Adult Adoptees Should Have Unconditional Access To Their Own Original Birth Certificate

The following is adapted from testimony given by James M. Hamilton before the House Health and Human Services Policy Committee at the Capitol in St. Paul, on March 14, 2013.

As an adoptive father, I have spent a considerable amount of time over the past 20 years educating myself on the issues faced by adoptees and their families, biological and adoptive. It was early in that process that I first learned of the existence of sealed birth certificates. Frankly, it had never occurred to me when my son was adopted that his original records might be withheld from him by the state.

As an attorney, the idea of sealed records appalled me. What possible justification could there be for treating adult adoptees differently from the rest of society?  I’ve not found any.

Today, the Minnesota Legislature has before it a bill which would correct an injustice almost 100 years in the making. House File 848 and Senate File 981, as originally proposed, would grant adult adoptees unconditional access to their original birth certificates, documents which were first sealed from public view in 1917. It’s well past time for such a bill.

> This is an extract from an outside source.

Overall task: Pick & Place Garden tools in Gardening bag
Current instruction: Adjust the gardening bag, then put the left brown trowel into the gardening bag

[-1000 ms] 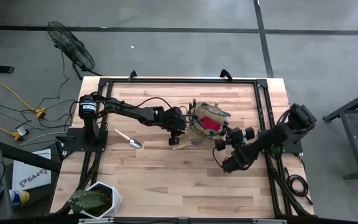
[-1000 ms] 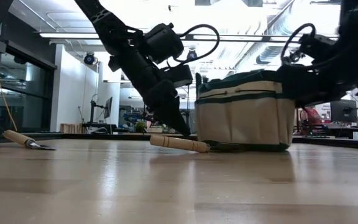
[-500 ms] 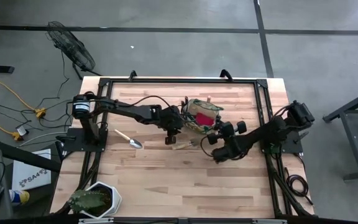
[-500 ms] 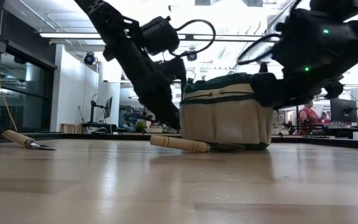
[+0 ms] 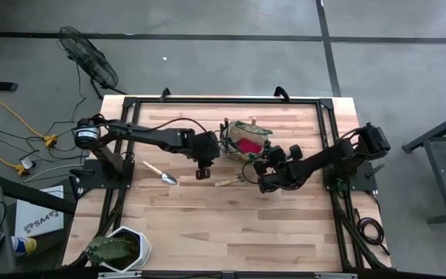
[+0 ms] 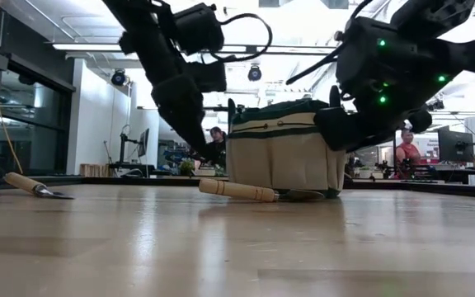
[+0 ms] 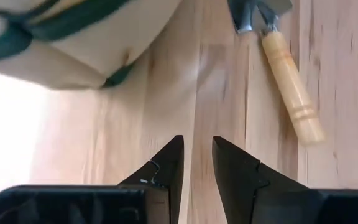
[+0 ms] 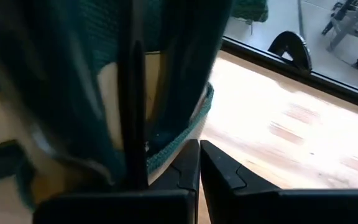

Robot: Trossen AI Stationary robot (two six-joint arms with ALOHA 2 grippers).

Let me begin with a bit of history.

Every birth in Minnesota is memorialized by a birth certificate. A second birth certificate is issued for any minor adopted in Minnesota.

Uneven, evolving laws

Since 1917, Minnesota has sealed the original birth certificates of those born and adopted in this state. Initially, the information was locked away only from the general public. Over the years, however, the law was changed to prohibit anyone from seeing the original birth certificate, parent or offspring, adult or child. Under current law, some adult adoptees have access to their original birth certificates, some don’t. It all depends upon when they were born and whether one of their biological parents has told the state not to release that information to them.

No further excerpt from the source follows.